Here’s what UMA says it’s building:

  • Northstar — a lightweight, repairable humanoid for manufacturing and logistics
  • A dual-arm mobile industrial robot for warehouse and assembly lines
  • A compact humanoid for human-centered environments: hospitals, labs, and eventually homes
  • Pilot programs in logistics and manufacturing planned for 2026
  • Conversations reportedly underway with about 50 potential customers

UMA’s launch positioning, per company materials via BusinessWire, centers on real-world deployment in demanding industrial settings — not polished demo reels built for conference stages.

Europe’s Bet – and Why Positioning Alone Won’t Move Boxes

The competitive field is already crowded, and UMA’s real-world deployment promise still lacks hard published specifications.

This market looks a lot like the streaming wars of 2021. Everyone announced a platform. Not everyone delivered content worth watching. European competitors Neura Robotics and Sereact are already working the continent’s industrial base. U.S. players Figure and 1X are further along the deployment curve. UMA’s Europe-first strategy is smart counterprogramming against American and Chinese dominance — but strategy decks don’t stack pallets.

The real pitch is refreshingly direct: deployment in messy, unglamorous industrial settings rather than controlled demo environments. France, Germany, and much of Europe’s manufacturing heartland genuinely need workers — robotic or otherwise — on factory floors. That pain is real, and UMA is targeting it squarely.
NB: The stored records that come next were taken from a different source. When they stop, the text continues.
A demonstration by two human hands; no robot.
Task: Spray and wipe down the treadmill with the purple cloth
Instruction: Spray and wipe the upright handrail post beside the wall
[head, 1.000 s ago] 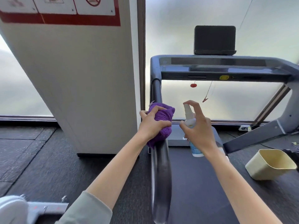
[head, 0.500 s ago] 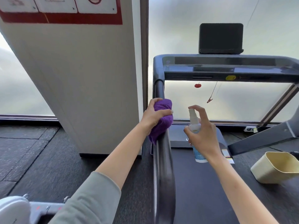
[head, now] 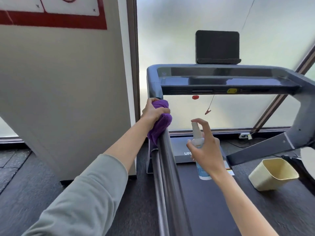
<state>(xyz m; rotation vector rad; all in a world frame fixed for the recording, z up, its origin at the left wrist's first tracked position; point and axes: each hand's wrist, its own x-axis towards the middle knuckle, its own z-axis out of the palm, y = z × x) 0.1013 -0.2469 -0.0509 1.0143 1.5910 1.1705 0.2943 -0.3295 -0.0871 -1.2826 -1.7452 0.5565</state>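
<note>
Left hand (head: 154,111) gripping purple cloth (head: 160,123) on the handrail (head: 167,167)
Right hand (head: 207,150) is grasping the spray bottle (head: 198,138); white pillar (head: 68,92) is crowding left, cream bin (head: 272,174) right.

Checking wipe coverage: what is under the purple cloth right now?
The purple cloth wraps the top of the treadmill's left handrail, gripped by the left hand. Bare rail shows below it; the part under the cloth is covered, so its state cannot be seen.
</note>
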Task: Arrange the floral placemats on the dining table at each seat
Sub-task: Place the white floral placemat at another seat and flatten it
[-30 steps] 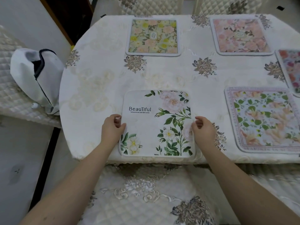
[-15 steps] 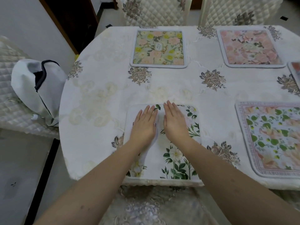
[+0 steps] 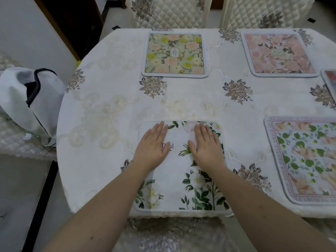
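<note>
Reaching forward from the bottom of the view, both bare forearms converge on the white placemat (image 3: 181,171) at the near edge of the table (image 3: 101,124), just above a quilted chair seat (image 3: 163,235). Left hand (image 3: 153,144) lies palm down on the mat's left half, fingers straight and close together, pointing away from the person, covering part of the printed lettering; it grips nothing. Right hand (image 3: 205,144) lies palm down just beside it, a narrow strip of mat between them, fingers straight and together, thumb spread toward the left hand; it also grips nothing. Both hands press flat on the mat's far half; the near half, with green stems and white flowers, is uncovered. Mat sits square to the table edge, its near border almost at the tablecloth fringe. To the right, well apart, a green-leaf placemat (image 3: 305,160) lies flat, partly cut off by the frame. Far side: a yellow-and-pink placemat (image 3: 175,53) and a pink placemat (image 3: 278,53), each before a quilted chair back (image 3: 169,11). A sliver of another mat (image 3: 330,80) shows at the right edge. White bag (image 3: 23,99) rests on a chair at left.
</note>
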Demonstrator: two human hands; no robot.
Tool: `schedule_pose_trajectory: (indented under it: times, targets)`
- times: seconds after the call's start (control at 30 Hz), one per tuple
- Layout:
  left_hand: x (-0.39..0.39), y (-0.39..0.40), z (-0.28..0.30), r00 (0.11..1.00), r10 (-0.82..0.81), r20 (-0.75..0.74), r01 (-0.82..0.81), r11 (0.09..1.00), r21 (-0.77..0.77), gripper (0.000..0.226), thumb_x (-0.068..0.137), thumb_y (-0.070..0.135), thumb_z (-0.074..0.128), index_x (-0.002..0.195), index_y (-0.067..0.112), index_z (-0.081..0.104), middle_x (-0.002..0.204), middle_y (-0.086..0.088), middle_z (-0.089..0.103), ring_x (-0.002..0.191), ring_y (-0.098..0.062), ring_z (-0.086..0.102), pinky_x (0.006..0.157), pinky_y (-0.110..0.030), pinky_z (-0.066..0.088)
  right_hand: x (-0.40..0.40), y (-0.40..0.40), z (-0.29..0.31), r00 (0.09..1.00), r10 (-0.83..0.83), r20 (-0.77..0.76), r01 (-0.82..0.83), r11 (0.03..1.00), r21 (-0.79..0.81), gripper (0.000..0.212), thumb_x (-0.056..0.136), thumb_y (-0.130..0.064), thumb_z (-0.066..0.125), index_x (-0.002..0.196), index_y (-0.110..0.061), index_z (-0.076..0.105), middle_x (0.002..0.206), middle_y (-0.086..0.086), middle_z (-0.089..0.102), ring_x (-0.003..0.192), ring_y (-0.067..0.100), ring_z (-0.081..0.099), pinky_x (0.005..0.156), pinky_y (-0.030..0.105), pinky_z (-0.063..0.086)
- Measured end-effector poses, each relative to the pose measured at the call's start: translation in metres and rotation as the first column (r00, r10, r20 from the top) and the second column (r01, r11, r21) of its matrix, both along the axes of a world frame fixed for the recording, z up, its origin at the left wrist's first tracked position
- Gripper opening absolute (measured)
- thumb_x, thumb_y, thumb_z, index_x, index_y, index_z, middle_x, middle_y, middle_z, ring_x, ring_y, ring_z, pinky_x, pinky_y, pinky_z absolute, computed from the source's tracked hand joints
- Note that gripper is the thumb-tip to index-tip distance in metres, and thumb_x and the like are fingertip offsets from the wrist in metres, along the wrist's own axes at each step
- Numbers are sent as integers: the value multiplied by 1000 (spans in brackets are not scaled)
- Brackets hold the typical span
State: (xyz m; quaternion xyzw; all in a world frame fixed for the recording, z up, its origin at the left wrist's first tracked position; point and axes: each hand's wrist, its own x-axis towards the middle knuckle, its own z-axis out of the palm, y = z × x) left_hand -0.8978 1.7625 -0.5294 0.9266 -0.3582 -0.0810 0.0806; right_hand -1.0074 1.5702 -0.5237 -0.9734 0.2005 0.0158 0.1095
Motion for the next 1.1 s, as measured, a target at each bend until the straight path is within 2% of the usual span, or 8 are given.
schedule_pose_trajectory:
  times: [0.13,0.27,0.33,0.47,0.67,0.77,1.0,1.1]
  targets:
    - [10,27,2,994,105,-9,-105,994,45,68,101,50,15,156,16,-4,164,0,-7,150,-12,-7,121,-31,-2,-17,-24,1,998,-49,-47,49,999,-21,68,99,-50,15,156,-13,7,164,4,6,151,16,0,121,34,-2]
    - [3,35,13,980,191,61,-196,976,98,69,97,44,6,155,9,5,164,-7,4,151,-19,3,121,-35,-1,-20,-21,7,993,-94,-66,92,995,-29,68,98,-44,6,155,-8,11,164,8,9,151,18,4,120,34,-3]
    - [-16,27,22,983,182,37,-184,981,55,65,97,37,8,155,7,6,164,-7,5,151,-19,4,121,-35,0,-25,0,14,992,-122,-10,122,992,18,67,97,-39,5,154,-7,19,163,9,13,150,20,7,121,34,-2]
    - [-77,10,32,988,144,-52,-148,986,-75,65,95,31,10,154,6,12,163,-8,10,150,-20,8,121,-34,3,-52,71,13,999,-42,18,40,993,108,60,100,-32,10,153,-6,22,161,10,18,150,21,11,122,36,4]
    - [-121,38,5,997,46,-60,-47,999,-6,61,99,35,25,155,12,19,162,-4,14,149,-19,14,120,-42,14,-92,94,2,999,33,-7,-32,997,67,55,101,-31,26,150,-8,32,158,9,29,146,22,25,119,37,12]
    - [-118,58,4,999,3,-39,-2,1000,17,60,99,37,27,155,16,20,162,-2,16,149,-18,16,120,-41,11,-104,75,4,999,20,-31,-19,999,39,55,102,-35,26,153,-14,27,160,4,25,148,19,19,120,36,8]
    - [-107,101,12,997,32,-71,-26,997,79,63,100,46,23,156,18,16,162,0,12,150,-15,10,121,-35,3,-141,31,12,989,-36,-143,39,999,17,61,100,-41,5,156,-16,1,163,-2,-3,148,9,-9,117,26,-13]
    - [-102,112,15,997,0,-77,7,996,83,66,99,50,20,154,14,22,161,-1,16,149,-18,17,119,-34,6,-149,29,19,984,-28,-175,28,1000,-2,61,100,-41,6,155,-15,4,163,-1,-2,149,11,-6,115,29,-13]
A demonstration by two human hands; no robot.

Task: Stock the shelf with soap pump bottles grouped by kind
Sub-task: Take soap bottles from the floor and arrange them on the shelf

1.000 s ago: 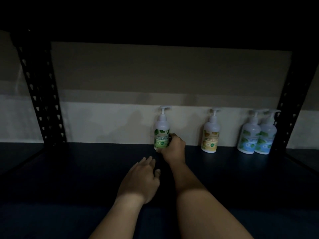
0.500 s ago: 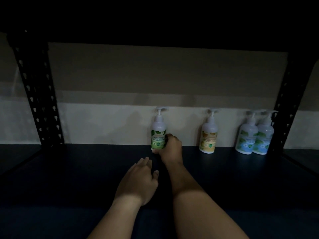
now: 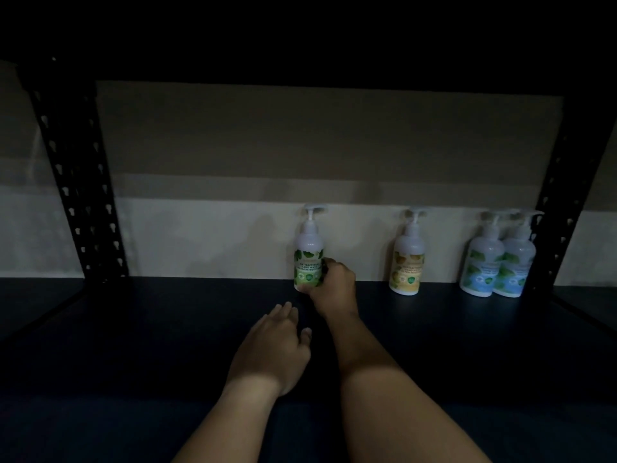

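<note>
Barely shifted since before, my right hand [image 3: 334, 284] still grips the green-label soap pump bottle [image 3: 309, 253] at the far wall, left hand [image 3: 273, 349] relaxed; next I release it.

we note the shelf board [image 3: 167, 329] as a dark, matt surface with a faint sheen near the bottles. the uprights [image 3: 80, 195] look like black painted metal, punched with keyhole slots. the green-label bottle [image 3: 307, 248], gripped by our right hand [image 3: 335, 289], reads as smooth white plastic with a glossy printed label; its pump head is white plastic too. the yellow-label bottle [image 3: 408, 259] and the two blue-label bottles [image 3: 497, 262] show the same smooth plastic finish. the wall [image 3: 233, 145] behind appears matt and painted.
</note>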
Product specifications, however, remain thin on public detail, and a research-heavy founding team still needs to prove it can ship durable hardware at scale while maintaining workplace safety.

Credentials get you funded. Shipping gets you customers.

The 2026 pilot programs are the moment of truth. UMA has the people, the backers, and a market with genuine urgency. What it doesn’t have yet is a robot doing actual work on an actual floor. The industry will be watching — and European factory floors will have the final say.